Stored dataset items
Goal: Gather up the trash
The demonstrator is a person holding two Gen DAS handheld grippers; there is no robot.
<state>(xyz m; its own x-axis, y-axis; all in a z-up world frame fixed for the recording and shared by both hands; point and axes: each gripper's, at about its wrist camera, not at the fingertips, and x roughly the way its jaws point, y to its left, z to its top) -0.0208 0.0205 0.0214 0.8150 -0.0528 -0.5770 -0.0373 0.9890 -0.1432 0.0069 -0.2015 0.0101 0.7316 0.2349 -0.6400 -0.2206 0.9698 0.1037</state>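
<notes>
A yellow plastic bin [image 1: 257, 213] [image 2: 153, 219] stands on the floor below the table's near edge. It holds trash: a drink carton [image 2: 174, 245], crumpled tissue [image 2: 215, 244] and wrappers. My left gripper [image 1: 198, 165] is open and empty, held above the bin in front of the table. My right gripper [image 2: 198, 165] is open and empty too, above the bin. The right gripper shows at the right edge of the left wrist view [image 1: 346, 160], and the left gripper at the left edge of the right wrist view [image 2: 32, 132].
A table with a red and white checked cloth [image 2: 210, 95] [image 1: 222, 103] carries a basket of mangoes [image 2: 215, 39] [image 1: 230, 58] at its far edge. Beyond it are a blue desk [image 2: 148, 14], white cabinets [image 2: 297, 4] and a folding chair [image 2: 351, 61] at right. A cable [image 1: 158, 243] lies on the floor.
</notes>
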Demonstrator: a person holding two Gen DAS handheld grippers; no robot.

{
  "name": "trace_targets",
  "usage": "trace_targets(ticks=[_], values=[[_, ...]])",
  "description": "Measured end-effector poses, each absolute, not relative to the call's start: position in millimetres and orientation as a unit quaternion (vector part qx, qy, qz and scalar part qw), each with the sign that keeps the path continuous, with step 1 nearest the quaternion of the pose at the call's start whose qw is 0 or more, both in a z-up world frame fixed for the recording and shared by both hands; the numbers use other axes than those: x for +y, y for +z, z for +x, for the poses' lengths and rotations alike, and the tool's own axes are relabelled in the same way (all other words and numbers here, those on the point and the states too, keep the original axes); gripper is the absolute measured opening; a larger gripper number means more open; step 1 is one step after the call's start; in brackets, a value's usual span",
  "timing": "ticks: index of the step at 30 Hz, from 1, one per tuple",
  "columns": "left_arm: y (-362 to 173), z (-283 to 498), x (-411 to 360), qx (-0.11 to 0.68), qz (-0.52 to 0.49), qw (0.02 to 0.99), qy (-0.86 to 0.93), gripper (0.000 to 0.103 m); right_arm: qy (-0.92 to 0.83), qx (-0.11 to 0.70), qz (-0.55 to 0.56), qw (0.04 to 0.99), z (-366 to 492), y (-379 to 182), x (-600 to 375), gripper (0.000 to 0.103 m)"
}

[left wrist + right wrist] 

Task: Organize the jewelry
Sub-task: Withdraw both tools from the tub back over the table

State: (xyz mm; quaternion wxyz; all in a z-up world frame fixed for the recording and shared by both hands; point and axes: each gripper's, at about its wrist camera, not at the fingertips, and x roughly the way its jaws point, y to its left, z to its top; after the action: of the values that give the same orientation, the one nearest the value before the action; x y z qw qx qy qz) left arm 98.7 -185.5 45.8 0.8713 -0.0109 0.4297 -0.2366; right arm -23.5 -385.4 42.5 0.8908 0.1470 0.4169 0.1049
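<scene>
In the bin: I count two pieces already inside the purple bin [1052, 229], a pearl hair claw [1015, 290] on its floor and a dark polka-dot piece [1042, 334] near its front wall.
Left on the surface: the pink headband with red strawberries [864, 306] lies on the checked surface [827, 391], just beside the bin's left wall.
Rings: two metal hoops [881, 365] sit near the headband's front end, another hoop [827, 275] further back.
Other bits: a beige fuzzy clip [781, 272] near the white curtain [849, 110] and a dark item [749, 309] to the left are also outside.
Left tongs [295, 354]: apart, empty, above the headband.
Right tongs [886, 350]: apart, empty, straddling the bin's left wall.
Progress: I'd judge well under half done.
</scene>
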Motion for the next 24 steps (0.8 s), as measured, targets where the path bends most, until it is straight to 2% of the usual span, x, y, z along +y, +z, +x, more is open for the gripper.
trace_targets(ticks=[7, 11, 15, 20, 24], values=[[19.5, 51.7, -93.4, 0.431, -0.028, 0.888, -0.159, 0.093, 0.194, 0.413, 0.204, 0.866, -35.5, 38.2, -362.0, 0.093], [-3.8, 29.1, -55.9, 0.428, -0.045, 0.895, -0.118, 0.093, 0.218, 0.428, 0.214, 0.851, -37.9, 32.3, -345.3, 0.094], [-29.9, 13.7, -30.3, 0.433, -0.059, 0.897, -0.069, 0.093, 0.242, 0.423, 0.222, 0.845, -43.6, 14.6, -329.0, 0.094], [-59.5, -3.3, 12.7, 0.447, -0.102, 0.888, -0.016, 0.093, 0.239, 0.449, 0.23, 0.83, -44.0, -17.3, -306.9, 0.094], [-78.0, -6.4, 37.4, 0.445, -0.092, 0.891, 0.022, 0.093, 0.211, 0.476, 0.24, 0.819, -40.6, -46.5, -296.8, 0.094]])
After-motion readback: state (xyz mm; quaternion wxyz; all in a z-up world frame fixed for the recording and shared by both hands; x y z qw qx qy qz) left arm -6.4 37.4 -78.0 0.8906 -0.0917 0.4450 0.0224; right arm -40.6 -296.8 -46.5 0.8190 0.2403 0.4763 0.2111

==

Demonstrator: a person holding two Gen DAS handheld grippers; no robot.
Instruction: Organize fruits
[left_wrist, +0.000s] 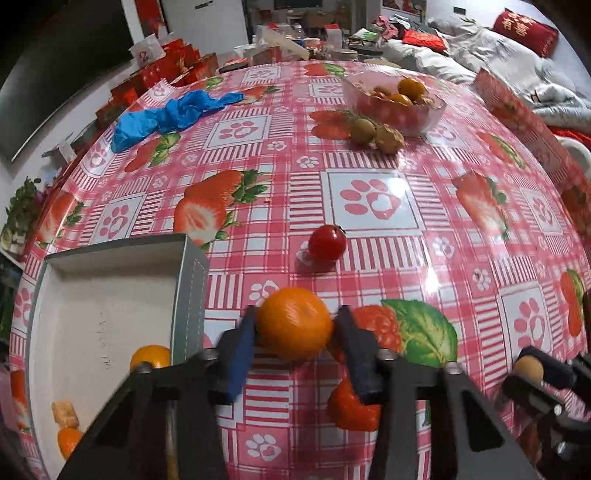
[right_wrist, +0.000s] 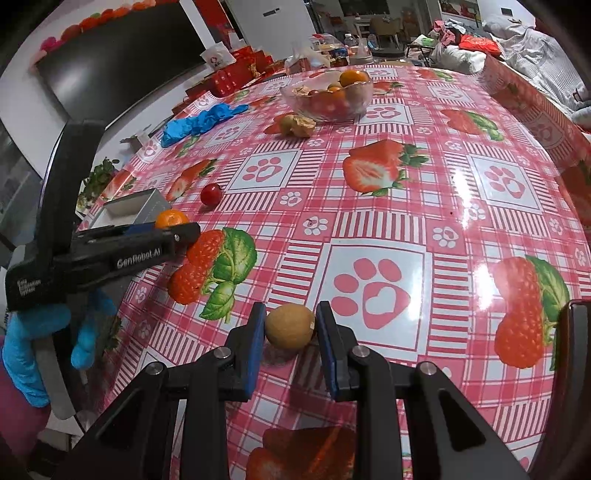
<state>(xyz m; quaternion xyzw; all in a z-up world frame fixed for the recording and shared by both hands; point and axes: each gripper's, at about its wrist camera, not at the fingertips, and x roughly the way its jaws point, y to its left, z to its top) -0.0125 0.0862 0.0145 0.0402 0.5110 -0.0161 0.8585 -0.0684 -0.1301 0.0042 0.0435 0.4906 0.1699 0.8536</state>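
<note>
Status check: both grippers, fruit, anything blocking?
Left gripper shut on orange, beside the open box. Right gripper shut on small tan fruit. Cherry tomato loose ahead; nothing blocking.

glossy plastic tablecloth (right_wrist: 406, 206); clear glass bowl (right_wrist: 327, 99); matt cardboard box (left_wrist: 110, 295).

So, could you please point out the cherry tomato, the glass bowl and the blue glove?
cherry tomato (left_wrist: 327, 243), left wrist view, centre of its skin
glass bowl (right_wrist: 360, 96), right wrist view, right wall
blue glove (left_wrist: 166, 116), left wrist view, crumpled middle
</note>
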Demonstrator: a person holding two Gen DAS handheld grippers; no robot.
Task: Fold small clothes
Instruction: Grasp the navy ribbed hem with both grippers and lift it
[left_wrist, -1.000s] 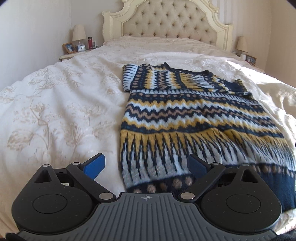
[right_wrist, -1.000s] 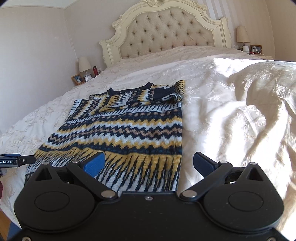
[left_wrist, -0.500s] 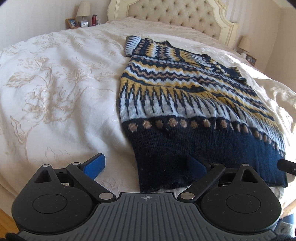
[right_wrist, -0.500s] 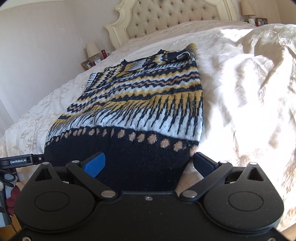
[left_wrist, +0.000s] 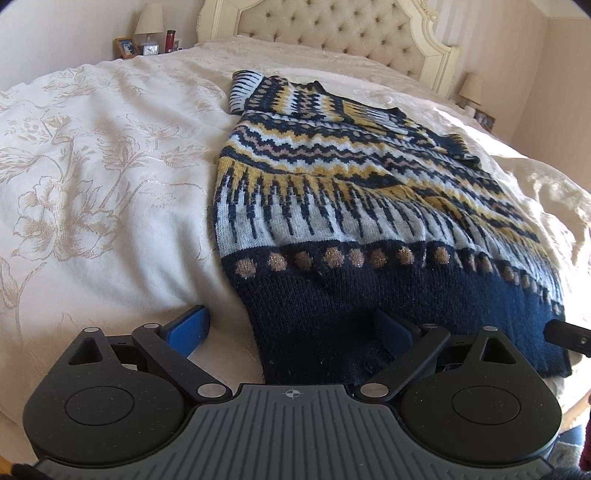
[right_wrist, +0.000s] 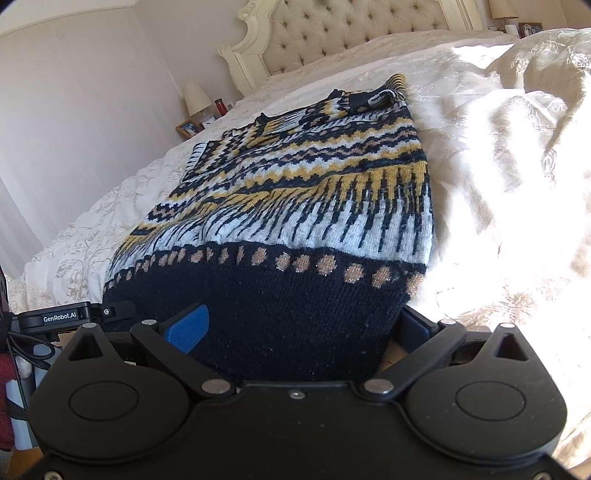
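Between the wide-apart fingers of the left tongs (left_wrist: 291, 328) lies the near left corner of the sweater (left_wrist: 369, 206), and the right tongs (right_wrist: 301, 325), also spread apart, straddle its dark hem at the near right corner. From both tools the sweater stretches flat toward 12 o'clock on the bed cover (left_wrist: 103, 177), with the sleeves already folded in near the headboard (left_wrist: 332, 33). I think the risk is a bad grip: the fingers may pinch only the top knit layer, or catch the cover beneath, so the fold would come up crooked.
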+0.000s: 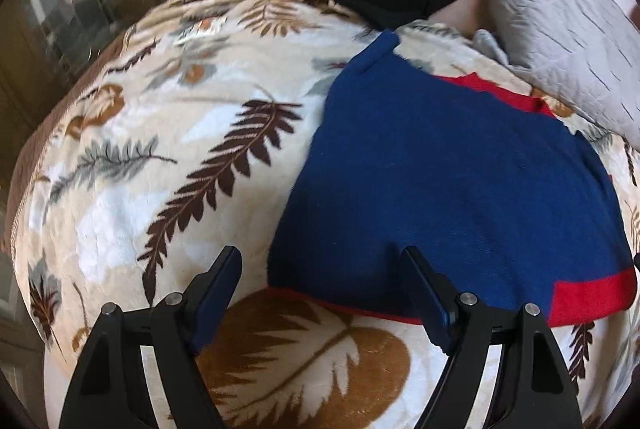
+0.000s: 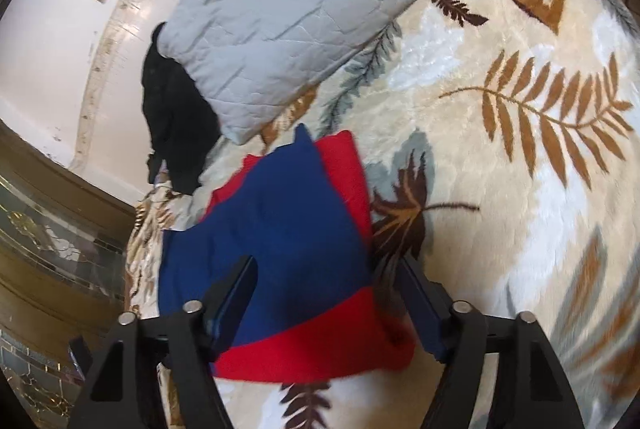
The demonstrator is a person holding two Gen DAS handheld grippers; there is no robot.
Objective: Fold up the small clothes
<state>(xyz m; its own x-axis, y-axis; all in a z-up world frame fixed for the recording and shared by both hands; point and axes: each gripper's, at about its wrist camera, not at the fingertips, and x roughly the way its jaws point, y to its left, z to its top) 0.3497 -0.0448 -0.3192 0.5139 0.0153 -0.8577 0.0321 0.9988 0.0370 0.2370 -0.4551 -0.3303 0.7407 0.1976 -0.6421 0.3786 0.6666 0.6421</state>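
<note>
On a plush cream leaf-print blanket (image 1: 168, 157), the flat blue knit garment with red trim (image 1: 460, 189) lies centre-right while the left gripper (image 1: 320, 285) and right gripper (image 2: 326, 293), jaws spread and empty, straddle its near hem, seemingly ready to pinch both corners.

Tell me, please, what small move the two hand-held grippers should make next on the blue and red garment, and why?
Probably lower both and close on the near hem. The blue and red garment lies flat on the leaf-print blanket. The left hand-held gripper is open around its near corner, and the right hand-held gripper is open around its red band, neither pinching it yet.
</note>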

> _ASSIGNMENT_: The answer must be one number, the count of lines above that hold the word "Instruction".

> _SOLUTION TO THIS TASK_: 2